▸ **What is required**:
The records that follow need to be output exactly as they are.

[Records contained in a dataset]
▶

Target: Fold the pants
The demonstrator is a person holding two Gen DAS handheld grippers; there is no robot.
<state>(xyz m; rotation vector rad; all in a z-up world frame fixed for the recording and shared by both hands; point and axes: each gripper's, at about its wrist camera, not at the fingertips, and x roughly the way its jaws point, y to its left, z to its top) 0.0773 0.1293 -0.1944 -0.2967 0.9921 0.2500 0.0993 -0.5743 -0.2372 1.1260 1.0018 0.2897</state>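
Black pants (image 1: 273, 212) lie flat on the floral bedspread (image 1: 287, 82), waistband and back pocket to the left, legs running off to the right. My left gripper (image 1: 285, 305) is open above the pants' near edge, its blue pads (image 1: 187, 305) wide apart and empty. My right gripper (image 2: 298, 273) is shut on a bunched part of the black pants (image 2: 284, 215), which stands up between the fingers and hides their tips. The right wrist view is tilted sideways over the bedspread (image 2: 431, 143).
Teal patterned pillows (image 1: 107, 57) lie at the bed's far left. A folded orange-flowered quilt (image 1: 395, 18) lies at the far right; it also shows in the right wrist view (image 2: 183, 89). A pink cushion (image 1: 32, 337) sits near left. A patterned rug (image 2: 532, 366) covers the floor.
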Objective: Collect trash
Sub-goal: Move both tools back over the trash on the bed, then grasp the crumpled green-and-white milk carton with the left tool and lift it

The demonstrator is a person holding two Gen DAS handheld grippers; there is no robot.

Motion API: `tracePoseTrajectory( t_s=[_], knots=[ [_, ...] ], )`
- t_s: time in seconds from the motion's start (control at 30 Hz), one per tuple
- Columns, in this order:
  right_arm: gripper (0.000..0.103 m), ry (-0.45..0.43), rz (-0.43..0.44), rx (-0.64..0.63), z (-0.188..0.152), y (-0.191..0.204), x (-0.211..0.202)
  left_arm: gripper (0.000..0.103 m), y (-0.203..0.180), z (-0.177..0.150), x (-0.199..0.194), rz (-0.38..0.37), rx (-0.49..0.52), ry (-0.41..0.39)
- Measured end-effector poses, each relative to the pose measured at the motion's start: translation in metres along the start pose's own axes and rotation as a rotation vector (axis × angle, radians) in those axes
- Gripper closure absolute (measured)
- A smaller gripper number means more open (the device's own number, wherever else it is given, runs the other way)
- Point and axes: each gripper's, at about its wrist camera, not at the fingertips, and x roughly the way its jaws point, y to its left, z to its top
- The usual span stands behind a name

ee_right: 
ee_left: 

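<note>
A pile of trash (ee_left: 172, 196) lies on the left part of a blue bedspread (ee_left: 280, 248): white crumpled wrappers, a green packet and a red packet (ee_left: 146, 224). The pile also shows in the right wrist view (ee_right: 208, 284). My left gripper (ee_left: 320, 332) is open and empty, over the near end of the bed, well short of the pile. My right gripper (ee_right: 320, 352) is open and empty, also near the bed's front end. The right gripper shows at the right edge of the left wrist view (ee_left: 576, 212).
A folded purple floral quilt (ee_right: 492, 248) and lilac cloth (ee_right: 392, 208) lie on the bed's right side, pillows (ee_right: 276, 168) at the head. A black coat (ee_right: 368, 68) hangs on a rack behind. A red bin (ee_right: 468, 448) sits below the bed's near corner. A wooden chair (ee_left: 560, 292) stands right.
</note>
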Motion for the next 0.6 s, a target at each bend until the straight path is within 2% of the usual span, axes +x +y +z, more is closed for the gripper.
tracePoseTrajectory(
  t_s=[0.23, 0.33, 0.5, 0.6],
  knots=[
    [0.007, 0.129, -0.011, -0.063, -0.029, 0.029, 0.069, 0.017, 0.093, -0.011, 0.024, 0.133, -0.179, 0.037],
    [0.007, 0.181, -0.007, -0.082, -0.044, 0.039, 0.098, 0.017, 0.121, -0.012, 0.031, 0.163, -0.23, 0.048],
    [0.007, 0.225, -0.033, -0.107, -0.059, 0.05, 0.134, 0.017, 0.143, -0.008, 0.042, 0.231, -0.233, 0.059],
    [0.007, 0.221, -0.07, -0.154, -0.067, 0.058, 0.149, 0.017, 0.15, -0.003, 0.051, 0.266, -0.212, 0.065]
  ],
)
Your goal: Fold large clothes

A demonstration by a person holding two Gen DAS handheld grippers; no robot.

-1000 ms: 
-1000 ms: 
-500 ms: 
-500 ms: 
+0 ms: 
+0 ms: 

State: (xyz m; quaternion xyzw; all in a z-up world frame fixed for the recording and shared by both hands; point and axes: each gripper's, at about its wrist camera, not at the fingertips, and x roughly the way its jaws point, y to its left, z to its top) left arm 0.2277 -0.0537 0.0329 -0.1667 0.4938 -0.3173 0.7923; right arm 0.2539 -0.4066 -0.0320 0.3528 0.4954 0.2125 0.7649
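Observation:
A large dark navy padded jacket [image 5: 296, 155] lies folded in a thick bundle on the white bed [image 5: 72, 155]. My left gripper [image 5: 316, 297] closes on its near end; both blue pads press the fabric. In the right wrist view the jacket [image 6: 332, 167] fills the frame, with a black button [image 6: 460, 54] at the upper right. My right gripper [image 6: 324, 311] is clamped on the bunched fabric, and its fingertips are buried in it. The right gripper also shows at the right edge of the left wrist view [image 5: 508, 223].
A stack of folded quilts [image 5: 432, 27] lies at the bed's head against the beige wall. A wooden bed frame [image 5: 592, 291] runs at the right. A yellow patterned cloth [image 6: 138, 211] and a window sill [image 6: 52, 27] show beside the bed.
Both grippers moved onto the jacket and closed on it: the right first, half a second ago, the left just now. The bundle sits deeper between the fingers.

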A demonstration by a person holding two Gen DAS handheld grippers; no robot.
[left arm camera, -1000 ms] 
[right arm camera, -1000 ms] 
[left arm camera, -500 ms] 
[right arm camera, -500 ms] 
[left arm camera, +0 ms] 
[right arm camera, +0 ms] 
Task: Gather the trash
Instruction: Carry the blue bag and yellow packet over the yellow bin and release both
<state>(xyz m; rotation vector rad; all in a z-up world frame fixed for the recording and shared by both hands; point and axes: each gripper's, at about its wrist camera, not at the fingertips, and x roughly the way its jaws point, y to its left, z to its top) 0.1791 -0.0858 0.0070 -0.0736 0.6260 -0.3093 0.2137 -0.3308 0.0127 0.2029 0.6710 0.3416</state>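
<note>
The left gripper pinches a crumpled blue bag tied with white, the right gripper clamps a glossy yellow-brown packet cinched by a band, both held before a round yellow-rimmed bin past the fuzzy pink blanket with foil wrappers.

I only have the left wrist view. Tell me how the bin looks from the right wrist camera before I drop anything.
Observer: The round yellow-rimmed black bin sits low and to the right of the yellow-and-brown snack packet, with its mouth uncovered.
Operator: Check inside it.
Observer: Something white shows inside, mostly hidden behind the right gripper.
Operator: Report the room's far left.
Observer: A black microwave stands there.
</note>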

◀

▸ **Your response**:
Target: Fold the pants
The demonstrator is a person holding two Gen DAS handheld grippers; there is no robot.
<state>(xyz m; rotation vector rad; all in a z-up world frame fixed for the recording and shared by both hands; point and axes: each gripper's, at about its wrist camera, not at the fingertips, and x roughly the way its jaws point, y to its left, z to its top) 0.0773 0.1293 -0.1944 -0.2967 0.9921 0.2500 0.0993 -0.5743 -0.2372 1.1260 1.0018 0.2897</state>
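Black pants (image 1: 273, 212) lie flat on the floral bedspread (image 1: 287, 82), waistband and back pocket to the left, legs running off to the right. My left gripper (image 1: 285, 305) is open above the pants' near edge, its blue pads (image 1: 187, 305) wide apart and empty. My right gripper (image 2: 298, 273) is shut on a bunched part of the black pants (image 2: 284, 215), which stands up between the fingers and hides their tips. The right wrist view is tilted sideways over the bedspread (image 2: 431, 143).
Teal patterned pillows (image 1: 107, 57) lie at the bed's far left. A folded orange-flowered quilt (image 1: 395, 18) lies at the far right; it also shows in the right wrist view (image 2: 183, 89). A pink cushion (image 1: 32, 337) sits near left. A patterned rug (image 2: 532, 366) covers the floor.
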Objective: Collect trash
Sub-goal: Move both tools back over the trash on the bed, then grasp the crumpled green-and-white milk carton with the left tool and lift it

The demonstrator is a person holding two Gen DAS handheld grippers; there is no robot.

Motion API: `tracePoseTrajectory( t_s=[_], knots=[ [_, ...] ], )`
- t_s: time in seconds from the motion's start (control at 30 Hz), one per tuple
- Columns, in this order:
  right_arm: gripper (0.000..0.103 m), ry (-0.45..0.43), rz (-0.43..0.44), rx (-0.64..0.63), z (-0.188..0.152), y (-0.191..0.204), x (-0.211..0.202)
  left_arm: gripper (0.000..0.103 m), y (-0.203..0.180), z (-0.177..0.150), x (-0.199..0.194), rz (-0.38..0.37), rx (-0.49..0.52), ry (-0.41..0.39)
- Measured end-effector poses, each relative to the pose measured at the motion's start: translation in metres along the start pose's own axes and rotation as a rotation vector (axis × angle, radians) in those axes
- Gripper closure absolute (measured)
- A smaller gripper number means more open (the device's own number, wherever else it is given, runs the other way)
- Point and axes: each gripper's, at about its wrist camera, not at the fingertips, and x roughly the way its jaws point, y to its left, z to its top
- The usual span stands behind a name

ee_right: 
ee_left: 

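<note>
A pile of trash (ee_left: 172, 196) lies on the left part of a blue bedspread (ee_left: 280, 248): white crumpled wrappers, a green packet and a red packet (ee_left: 146, 224). The pile also shows in the right wrist view (ee_right: 208, 284). My left gripper (ee_left: 320, 332) is open and empty, over the near end of the bed, well short of the pile. My right gripper (ee_right: 320, 352) is open and empty, also near the bed's front end. The right gripper shows at the right edge of the left wrist view (ee_left: 576, 212).
A folded purple floral quilt (ee_right: 492, 248) and lilac cloth (ee_right: 392, 208) lie on the bed's right side, pillows (ee_right: 276, 168) at the head. A black coat (ee_right: 368, 68) hangs on a rack behind. A red bin (ee_right: 468, 448) sits below the bed's near corner. A wooden chair (ee_left: 560, 292) stands right.
</note>
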Motion for the next 0.6 s, a target at each bend until the straight path is within 2% of the usual span, axes +x +y +z, more is closed for the gripper.
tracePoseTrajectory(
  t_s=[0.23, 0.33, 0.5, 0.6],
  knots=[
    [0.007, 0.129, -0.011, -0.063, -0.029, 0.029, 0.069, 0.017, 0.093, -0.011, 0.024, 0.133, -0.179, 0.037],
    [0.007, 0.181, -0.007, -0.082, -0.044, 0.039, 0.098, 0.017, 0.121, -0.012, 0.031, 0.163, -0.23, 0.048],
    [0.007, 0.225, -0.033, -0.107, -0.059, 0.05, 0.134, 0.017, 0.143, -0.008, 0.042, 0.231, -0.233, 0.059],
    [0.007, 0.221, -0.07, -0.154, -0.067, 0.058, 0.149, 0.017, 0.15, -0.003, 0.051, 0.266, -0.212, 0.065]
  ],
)
Your goal: Fold large clothes

A demonstration by a person holding two Gen DAS handheld grippers; no robot.

-1000 ms: 
-1000 ms: 
-500 ms: 
-500 ms: 
+0 ms: 
+0 ms: 

State: (xyz m; quaternion xyzw; all in a z-up world frame fixed for the recording and shared by both hands; point and axes: each gripper's, at about its wrist camera, not at the fingertips, and x roughly the way its jaws point, y to its left, z to its top) left arm 0.2277 -0.0537 0.0329 -0.1667 0.4938 -0.3173 0.7923; right arm 0.2539 -0.4066 -0.0320 0.3528 0.4954 0.2125 0.7649
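Observation:
A large dark navy padded jacket [image 5: 296, 155] lies folded in a thick bundle on the white bed [image 5: 72, 155]. My left gripper [image 5: 316, 297] closes on its near end; both blue pads press the fabric. In the right wrist view the jacket [image 6: 332, 167] fills the frame, with a black button [image 6: 460, 54] at the upper right. My right gripper [image 6: 324, 311] is clamped on the bunched fabric, and its fingertips are buried in it. The right gripper also shows at the right edge of the left wrist view [image 5: 508, 223].
A stack of folded quilts [image 5: 432, 27] lies at the bed's head against the beige wall. A wooden bed frame [image 5: 592, 291] runs at the right. A yellow patterned cloth [image 6: 138, 211] and a window sill [image 6: 52, 27] show beside the bed.
Both grippers moved onto the jacket and closed on it: the right first, half a second ago, the left just now. The bundle sits deeper between the fingers.
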
A demonstration by a person holding two Gen DAS handheld grippers; no robot.
[left arm camera, -1000 ms] 
[right arm camera, -1000 ms] 
[left arm camera, -500 ms] 
[right arm camera, -500 ms] 
[left arm camera, +0 ms] 
[right arm camera, +0 ms] 
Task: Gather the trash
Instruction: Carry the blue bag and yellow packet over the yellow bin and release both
<state>(xyz m; rotation vector rad; all in a z-up world frame fixed for the recording and shared by both hands; point and axes: each gripper's, at about its wrist camera, not at the fingertips, and x roughly the way its jaws point, y to its left, z to its top) 0.1791 -0.0858 0.0070 -0.0736 0.6260 -0.3093 0.2137 -0.3308 0.0127 0.2029 0.6710 0.3416</state>
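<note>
The left gripper pinches a crumpled blue bag tied with white, the right gripper clamps a glossy yellow-brown packet cinched by a band, both held before a round yellow-rimmed bin past the fuzzy pink blanket with foil wrappers.

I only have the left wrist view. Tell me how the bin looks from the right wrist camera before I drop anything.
Observer: The round yellow-rimmed black bin sits low and to the right of the yellow-and-brown snack packet, with its mouth uncovered.
Operator: Check inside it.
Observer: Something white shows inside, mostly hidden behind the right gripper.
Operator: Report the room's far left.
Observer: A black microwave stands there.
</note>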

That concludes the response.